Without limiting the generality of the foregoing, the Boards of
Directors, and shareholders, if the Boards of Directors deems it
necessary, of Transferor has approved this Agreement and the
transactions contemplated hereby.
(b) Neither the execution and delivery of this Agreement, nor
the performance of any of Transferor's obligations hereunder, nor
the consummation of the transactions contemplated by this Agreement
will, directly or indirectly (with or without notice, lapse of time,
or both), (i) contravene, conflict with or result in a violation of
any provision of Transferor's Organizational Documents or any
resolution adopted by the Boards of Directors or shareholders of
Transferor; (ii) contravene, conflict with, or result in a violation
of, or give any Governmental Authority or other person the right to
challenge this transaction or to exercise any remedy or obtain any
relief under, any legal requirement or any order to which Transferor
or any of the assets used in the Business is subject; (iii)
contravene, conflict with, or result in a violation of any of the
terms or requirements of any governmental authorization; (iv)
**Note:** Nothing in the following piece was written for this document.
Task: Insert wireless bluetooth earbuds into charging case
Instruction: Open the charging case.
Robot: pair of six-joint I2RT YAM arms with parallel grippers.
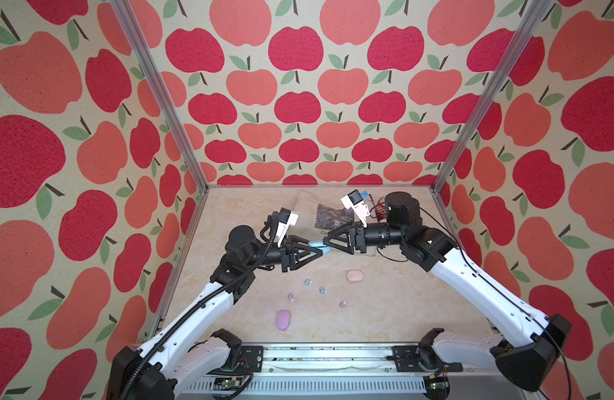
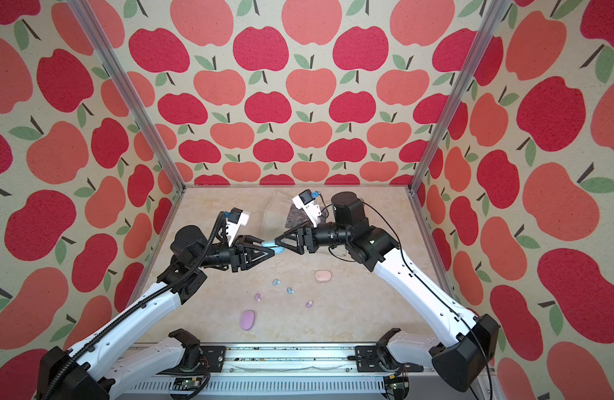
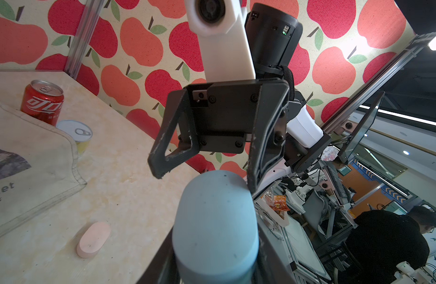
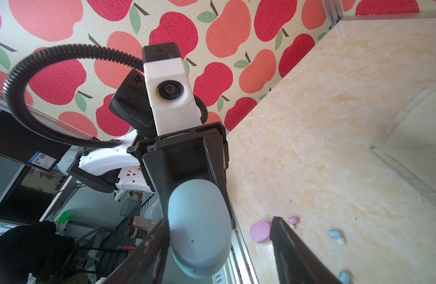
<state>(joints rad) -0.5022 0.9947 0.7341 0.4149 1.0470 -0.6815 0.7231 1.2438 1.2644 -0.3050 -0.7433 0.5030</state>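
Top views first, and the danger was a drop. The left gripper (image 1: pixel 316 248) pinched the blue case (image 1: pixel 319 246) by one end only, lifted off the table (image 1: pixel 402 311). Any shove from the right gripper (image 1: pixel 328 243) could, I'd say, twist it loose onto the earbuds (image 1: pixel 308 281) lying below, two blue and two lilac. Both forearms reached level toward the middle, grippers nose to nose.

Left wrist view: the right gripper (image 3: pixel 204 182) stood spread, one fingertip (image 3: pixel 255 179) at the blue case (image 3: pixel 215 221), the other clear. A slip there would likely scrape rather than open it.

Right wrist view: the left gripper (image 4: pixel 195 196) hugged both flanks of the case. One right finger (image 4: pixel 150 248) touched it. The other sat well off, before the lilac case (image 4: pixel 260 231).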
contravene, conflict with, or result in a violation or breach of any
provision of, or give any person the right to declare a default or
exercise any remedy under, or to accelerate the maturity or
performance of, or to cancel, terminate, or modify, any Contract; or
(v) result in the imposition or creation of any lien upon or with
respect to any of the assets used in the Business; except, in the
case of clauses (i), (ii) and (iii) above, for contraventions,
conflicts or violations which do not have a material adverse effect
on the ability of Transferor
(c) to consummate the transactions contemplated hereby.
(d) Transferor represents and warrants that it is not and will
not be required to give any notice to, make any filing with, or
obtain any material Consent from any person in connection with the
execution and delivery of this Agreement, the performance of its
obligations hereunder, or the consummation of this transaction,
other than the Consents described on Schedule 4.2.1. except, for
Consents, the failure of which to obtain would not have a material
adverse effect on the ability of the Transferor to consummate the
transactions contemplated hereby.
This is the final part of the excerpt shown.